An exact reproduction of the data below is the required answer.

__________________________________________________

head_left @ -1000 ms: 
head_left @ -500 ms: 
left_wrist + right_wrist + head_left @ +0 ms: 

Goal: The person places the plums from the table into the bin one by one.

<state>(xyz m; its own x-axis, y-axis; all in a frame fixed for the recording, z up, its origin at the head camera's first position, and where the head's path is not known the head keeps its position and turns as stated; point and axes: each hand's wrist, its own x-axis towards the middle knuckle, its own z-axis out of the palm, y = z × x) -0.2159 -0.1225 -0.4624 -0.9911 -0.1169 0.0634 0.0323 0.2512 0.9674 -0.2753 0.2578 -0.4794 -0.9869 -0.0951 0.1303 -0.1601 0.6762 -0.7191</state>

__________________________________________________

Task answer:
head_left @ -1000 ms: 
head_left @ -500 ms: 
left_wrist + right_wrist + head_left @ +0 ms: 

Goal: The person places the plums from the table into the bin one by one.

<state>(xyz m; its own x-axis, y-axis; all in a frame fixed for the recording, z up, its origin at the head camera's first position, and where the head's path is not known the head keeps its position and turns as stated; point and axes: each hand's wrist, its own x-axis towards the middle knuckle, its own z-axis out of the palm, y = z × x) -0.2159 -0.1225 -0.4624 -0.9911 -0.1169 0.0634 0.0323 0.2512 0.9674 -0.2753 0.2578 -0.4794 -0.9869 -0.0951 0.1303 -0.1601 0.6762 -0.7191</state>

The work on this exercise has been completed.